Anthony Caine, who owns a home outside of Aspen appraised at $19 million by the Pitkin County Assessor’s Office, is one of the eight company executives, as well as the firm he founded, LJM Funds Management, targeted in the suit.
“Whether he has friends or acquaintances in Aspen, there’s an Aspen connection here, unfortunately, as a significant amount of wealth was lost as a result of the decline and value of that fund,” said South Miami lawyer Michael Criden, a plaintiffs attorney who also owns a place in Aspen, on Monday.
Criden’s firm, Criden & Love PA, as well as Scott+Scott Attorneys at Law of New York and Freed Kanner London & Millen of Illinois, filed the 10-page federal lawsuit Feb. 9 in Chicago.
The suit was filed on behalf of investors who bought shares of the LJM Preservation and Growth Fund Class I — LJMIX is its ticker symbol on the NASDAQ — between Feb. 28, 2015, and Feb. 7.
The suit contends that the fund’s value nosedived by 80 percent from $9.82 on Feb. 2 to $1.94 at the close of trading Feb. 7. The plummet was the product of the 4.6 percent drop suffered by Standard & Poor’s 500 Futures Index on Feb. 5, the suit says.
“It’s pretty much cooked,” Criden said of LJMIX, which at one time was worth $400 million, he said. The entire LJM Preservation and Growth Fund was at one time valued at $800 million.
The suit does not accuse Caine of fraud; in fact, he invested in LJMIX. Caine, however, allegedly “promoted and solicited the sale of LJMIX stock … to serve (his) own financial interests, including … receipt of millions of dollars from underwriting fees, spreads and other compensation,” the suit says.
The fund held its value in calmer markets, but the Wall Street struggles of earlier this month showed its vulnerability that was not disclosed to investors.
“In truth, however, (the fund) was not focused on capital preservation and left investors exposed to an unacceptably high risk of catastrophic losses,” said the suit.
Defendant LJM Funds Management ran the mutual fund. A message left at Caine’s Aspen-area home was not returned Monday, and a request for comment from the Chicago company was not returned.

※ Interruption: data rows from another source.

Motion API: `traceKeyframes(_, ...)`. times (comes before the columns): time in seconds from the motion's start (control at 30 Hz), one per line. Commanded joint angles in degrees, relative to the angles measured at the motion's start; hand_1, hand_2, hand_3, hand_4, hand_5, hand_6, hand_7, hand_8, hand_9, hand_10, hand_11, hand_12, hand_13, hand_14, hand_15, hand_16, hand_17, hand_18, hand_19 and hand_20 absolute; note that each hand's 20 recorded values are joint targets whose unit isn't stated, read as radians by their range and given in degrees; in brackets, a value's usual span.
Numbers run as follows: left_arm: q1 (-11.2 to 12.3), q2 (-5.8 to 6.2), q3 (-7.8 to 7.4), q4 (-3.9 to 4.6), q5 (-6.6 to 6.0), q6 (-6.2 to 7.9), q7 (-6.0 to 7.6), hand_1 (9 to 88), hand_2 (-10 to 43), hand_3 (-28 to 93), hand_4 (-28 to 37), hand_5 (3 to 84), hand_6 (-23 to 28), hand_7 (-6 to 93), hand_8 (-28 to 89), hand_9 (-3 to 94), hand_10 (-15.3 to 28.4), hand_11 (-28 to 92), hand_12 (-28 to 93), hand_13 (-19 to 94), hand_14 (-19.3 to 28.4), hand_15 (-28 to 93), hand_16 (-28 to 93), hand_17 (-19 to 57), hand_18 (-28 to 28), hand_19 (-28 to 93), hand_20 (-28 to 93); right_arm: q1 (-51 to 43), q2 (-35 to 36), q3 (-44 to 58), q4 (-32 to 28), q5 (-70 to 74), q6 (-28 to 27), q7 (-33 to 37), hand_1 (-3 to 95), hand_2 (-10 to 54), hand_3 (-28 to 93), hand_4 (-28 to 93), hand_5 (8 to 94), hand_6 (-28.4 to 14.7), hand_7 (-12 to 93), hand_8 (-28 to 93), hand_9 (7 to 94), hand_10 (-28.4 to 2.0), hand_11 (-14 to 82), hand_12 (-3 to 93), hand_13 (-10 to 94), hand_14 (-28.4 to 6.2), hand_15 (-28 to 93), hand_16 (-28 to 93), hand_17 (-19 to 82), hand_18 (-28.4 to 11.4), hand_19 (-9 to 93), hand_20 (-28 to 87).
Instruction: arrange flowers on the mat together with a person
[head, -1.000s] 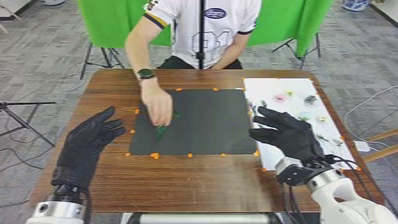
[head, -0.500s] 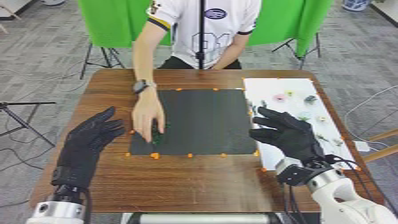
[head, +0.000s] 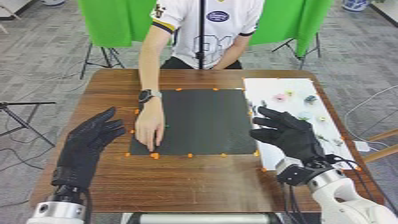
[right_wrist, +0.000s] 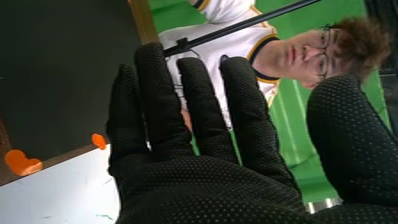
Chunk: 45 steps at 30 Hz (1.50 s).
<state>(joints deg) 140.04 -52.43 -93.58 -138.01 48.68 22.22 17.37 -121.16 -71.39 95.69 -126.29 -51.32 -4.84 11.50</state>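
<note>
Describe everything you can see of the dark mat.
The mat is a dark grey, matte-looking rectangle lying flat on the brown wooden table, with orange bits along its edges. A person's hand is over its near left part, beside a green speck. A white sheet lies along its right side.

So we've got both arms coming in from the near side, left arm (head: 59, 209) and right arm (head: 341, 200). Our left hand (head: 82, 150) is pointing far and a bit right, fingers relaxed. Our right hand (head: 295, 137) angles far-left, fingers (right_wrist: 164, 105) pretty much straight, thumb (right_wrist: 351, 135) well out from them.
</note>
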Motion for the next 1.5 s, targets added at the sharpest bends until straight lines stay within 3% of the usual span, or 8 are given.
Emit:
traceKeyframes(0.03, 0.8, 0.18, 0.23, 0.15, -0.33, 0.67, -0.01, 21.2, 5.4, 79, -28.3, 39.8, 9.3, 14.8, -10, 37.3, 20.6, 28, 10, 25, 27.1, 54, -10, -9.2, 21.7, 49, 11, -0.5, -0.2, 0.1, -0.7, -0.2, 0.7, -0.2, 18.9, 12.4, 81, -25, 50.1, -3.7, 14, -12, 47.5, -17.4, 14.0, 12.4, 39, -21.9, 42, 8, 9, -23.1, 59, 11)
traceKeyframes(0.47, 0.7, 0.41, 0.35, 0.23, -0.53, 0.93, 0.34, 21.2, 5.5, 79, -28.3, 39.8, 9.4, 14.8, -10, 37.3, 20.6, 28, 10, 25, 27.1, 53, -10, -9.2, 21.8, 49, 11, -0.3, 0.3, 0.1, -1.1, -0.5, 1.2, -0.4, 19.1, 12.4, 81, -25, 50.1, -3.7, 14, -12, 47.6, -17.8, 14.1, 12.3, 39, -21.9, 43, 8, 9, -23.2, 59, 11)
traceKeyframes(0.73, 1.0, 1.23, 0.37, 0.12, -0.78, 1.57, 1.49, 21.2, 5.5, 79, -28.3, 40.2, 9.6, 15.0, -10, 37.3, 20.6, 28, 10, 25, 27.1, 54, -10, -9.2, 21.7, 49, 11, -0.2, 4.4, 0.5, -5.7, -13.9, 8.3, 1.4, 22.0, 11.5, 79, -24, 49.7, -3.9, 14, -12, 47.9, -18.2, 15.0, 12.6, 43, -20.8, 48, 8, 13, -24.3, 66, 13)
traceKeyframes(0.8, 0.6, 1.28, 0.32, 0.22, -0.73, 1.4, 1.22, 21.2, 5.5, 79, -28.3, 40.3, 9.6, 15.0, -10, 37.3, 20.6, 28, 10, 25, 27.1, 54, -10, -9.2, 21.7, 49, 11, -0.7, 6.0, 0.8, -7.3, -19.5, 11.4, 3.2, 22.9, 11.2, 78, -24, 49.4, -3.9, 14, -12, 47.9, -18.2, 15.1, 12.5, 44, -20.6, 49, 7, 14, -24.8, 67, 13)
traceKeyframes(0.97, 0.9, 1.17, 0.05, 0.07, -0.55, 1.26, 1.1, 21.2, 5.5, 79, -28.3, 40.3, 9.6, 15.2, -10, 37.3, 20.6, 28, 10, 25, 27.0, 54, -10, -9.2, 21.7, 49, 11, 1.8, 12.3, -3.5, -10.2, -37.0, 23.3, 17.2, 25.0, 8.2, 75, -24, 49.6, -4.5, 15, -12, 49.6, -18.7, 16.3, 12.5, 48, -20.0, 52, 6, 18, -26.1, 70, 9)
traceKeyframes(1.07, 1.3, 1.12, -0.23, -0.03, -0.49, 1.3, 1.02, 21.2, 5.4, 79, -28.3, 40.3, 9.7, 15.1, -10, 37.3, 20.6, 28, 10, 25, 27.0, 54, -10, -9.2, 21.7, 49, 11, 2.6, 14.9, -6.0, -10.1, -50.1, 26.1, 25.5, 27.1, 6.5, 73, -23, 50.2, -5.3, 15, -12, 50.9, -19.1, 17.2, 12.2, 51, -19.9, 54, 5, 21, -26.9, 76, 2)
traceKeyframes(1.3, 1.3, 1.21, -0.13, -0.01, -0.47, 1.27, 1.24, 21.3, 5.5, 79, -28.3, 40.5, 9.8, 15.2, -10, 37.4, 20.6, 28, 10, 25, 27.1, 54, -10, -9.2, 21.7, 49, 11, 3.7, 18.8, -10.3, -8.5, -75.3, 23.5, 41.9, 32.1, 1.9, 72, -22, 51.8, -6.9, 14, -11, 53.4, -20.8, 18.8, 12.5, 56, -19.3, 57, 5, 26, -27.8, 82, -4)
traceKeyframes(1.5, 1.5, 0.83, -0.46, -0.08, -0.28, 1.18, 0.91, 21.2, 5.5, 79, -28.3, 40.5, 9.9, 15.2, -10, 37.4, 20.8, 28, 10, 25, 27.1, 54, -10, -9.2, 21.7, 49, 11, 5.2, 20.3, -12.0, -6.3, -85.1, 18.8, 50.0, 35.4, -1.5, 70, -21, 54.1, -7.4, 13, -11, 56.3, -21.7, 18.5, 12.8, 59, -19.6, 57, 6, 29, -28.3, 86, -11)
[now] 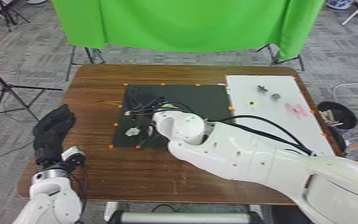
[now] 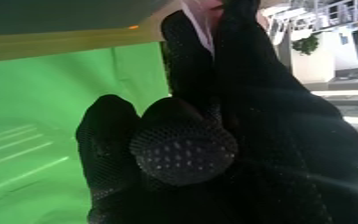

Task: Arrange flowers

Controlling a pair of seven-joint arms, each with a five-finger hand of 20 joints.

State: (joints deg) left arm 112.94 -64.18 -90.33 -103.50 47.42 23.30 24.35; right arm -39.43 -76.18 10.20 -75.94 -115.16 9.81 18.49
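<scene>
The right hand [image 2: 264, 110] pinches a pale pink and white piece [image 2: 201, 24], probably a petal or wrapping, lying lengthwise between its fingers near their tips. On the dark mat [image 1: 206, 95], the white flower [image 1: 133, 132] lies just beside that hand, on the robot's side and slightly left; the right hand is the nearer. The left hand [image 1: 51, 131] rests with relaxed fingers along the desk's [image 1: 95, 95] left edge, leaving room between. The pink flower [image 1: 297, 111] lies well right, on the white board [image 1: 242, 92].
</scene>
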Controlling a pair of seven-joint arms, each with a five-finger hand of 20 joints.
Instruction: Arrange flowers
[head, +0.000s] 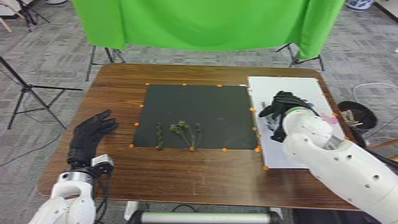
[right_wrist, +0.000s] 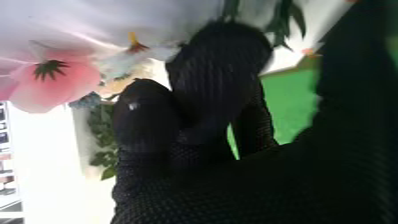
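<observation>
Key relation: pink flower (head: 330, 119) lies just right of & a bit below the R hand (head: 286, 103), beside the forearm, right side of frame, so R hand is by far the nearer one. Wrist cam has pale blooms (right_wrist: 124, 65) next to the pink one, w/ leaves (right_wrist: 100, 135) below, all close to the glove. Can't tell if R hand is grasping anything. L hand (head: 90, 132) is released, resting at mid-left on the surface (head: 133, 175). Green sprigs (head: 182, 131) are lower centre on the dark mat (head: 191, 102), long axes approx up-down in frame, well left of R hand; if they're next, it'd prob. need to come left & grip across the stems. White sheet (head: 282, 162) is under R hand. Bin (head: 359, 115) w/ sticks stands off the right edge; green cloth (head: 209, 25) hangs top centre, tripod (head: 28, 87) at left on grey carpet.
</observation>
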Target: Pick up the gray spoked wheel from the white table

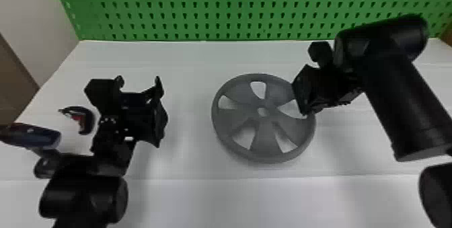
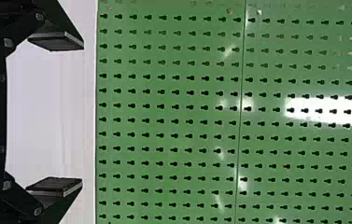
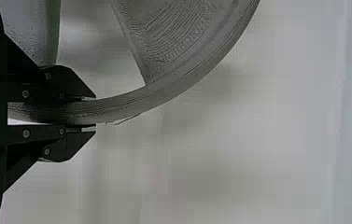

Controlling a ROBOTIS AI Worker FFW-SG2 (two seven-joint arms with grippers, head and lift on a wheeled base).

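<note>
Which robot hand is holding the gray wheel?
The right gripper: its fingers pinch the gray wheel at its rim. The left gripper is wide open and holds nothing.

Gray round plastic-looking wheel (image 1: 264,120), matte; five broad spokes, open gaps between, small hole at hub. Broad face up, over the smooth white table (image 1: 188,72); contact with it unclear. Rim between the right gripper's (image 1: 300,98) two fingers, ridged surface visible close up.
</note>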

Last week, Financial Times reported that Caine wrote a letter to investors saying that “LJM strategies have suffered significant losses. At this time, the portfolio management team is trying to hedge with as many futures as possible to attempt to insulate portfolios from further losses.”
The size of the class of plaintiffs could be as many as hundreds or thousands, the suit says.
“There were a lot of small investors in this, not just the multimillionaires,” Criden saod. “There were some people who invested $15,000 to $20,000, 401(K) type money.”